→ **PROVIDED DATA**
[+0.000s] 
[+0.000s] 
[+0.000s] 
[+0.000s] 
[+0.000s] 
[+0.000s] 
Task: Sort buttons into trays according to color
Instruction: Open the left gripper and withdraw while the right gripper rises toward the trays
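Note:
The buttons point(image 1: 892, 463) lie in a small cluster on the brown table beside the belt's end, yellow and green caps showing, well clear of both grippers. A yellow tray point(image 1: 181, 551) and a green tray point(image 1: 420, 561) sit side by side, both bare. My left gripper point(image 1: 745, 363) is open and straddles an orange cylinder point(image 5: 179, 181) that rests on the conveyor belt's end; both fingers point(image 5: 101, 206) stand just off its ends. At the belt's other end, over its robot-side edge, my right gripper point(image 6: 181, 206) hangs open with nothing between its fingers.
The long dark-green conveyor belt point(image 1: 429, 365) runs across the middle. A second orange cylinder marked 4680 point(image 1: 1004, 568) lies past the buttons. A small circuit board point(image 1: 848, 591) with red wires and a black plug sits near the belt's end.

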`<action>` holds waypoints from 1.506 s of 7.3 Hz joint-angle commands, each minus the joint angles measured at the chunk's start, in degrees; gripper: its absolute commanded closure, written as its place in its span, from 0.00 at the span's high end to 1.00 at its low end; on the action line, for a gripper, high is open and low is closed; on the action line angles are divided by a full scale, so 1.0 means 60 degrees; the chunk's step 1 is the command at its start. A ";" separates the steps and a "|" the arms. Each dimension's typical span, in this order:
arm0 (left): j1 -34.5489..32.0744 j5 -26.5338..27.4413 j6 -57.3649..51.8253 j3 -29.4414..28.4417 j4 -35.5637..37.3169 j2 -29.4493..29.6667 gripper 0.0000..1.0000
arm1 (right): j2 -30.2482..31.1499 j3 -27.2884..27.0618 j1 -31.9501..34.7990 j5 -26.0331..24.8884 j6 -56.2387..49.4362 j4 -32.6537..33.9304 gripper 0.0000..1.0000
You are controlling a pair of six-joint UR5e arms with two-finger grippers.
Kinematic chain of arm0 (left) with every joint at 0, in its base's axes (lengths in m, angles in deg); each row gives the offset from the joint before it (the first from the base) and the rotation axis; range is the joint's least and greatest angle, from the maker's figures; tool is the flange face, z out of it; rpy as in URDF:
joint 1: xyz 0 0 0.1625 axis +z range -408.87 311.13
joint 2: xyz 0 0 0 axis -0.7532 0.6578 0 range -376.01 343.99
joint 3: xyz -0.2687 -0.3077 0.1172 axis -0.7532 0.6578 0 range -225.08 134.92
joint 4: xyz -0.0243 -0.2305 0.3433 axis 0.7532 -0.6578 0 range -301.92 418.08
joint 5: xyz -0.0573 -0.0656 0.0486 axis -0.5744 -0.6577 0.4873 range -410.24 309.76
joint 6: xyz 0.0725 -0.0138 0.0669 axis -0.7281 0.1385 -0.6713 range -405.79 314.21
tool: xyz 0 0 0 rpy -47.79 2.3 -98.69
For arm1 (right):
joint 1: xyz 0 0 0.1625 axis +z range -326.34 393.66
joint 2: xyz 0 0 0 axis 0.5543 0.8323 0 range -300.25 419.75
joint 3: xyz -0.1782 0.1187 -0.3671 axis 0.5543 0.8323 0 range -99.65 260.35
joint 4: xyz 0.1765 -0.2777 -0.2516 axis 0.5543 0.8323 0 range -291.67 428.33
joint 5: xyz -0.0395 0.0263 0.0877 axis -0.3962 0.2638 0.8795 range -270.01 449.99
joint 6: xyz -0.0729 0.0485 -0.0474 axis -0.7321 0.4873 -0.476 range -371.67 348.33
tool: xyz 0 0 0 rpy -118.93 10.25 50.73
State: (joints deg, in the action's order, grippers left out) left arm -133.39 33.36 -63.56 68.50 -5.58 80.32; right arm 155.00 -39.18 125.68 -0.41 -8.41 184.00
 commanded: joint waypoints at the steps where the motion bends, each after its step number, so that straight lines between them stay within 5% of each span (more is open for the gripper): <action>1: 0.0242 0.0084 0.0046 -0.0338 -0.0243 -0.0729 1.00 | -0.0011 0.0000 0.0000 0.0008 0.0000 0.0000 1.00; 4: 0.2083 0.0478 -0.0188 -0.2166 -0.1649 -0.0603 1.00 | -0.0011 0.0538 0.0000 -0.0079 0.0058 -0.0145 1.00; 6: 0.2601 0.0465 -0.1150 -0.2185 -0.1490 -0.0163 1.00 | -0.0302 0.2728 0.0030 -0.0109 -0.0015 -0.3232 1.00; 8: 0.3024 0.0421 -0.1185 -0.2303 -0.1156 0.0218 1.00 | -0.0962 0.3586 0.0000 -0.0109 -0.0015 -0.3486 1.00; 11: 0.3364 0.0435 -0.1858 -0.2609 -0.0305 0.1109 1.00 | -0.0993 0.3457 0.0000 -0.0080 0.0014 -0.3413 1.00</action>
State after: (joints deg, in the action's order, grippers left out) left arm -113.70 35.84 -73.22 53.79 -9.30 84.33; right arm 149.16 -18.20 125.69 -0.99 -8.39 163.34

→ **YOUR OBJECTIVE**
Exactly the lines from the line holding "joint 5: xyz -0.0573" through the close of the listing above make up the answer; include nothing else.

→ **ANSWER SECTION**
joint 5: xyz -0.0573 -0.0656 0.0486 axis -0.5744 -0.6577 0.4873 range -410.24 309.76
joint 6: xyz 0.0725 -0.0138 0.0669 axis -0.7281 0.1385 -0.6713 range -405.79 314.21
tool: xyz 0 0 0 rpy -47.79 2.3 -98.69
For arm1 (right):
joint 1: xyz 0 0 0.1625 axis +z range -326.34 393.66
joint 2: xyz 0 0 0 axis 0.5543 0.8323 0 range -300.25 419.75
joint 3: xyz -0.1782 0.1187 -0.3671 axis 0.5543 0.8323 0 range -99.65 260.35
joint 4: xyz 0.1765 -0.2777 -0.2516 axis 0.5543 0.8323 0 range -291.67 428.33
joint 5: xyz -0.0395 0.0263 0.0877 axis -0.3962 0.2638 0.8795 range -270.01 449.99
joint 6: xyz -0.0729 0.0485 -0.0474 axis -0.7321 0.4873 -0.476 range -371.67 348.33
tool: xyz 0 0 0 rpy -118.93 10.25 50.73
State: (joints deg, in the action's order, grippers left out) left arm -133.39 33.36 -63.56 68.50 -5.58 80.32; right arm 155.00 -39.18 125.68 -0.41 -8.41 184.00
 commanded: joint waypoints at the steps where the motion bends, each after its step number, so that straight lines between them stay within 5% of each span (more is open for the gripper): <action>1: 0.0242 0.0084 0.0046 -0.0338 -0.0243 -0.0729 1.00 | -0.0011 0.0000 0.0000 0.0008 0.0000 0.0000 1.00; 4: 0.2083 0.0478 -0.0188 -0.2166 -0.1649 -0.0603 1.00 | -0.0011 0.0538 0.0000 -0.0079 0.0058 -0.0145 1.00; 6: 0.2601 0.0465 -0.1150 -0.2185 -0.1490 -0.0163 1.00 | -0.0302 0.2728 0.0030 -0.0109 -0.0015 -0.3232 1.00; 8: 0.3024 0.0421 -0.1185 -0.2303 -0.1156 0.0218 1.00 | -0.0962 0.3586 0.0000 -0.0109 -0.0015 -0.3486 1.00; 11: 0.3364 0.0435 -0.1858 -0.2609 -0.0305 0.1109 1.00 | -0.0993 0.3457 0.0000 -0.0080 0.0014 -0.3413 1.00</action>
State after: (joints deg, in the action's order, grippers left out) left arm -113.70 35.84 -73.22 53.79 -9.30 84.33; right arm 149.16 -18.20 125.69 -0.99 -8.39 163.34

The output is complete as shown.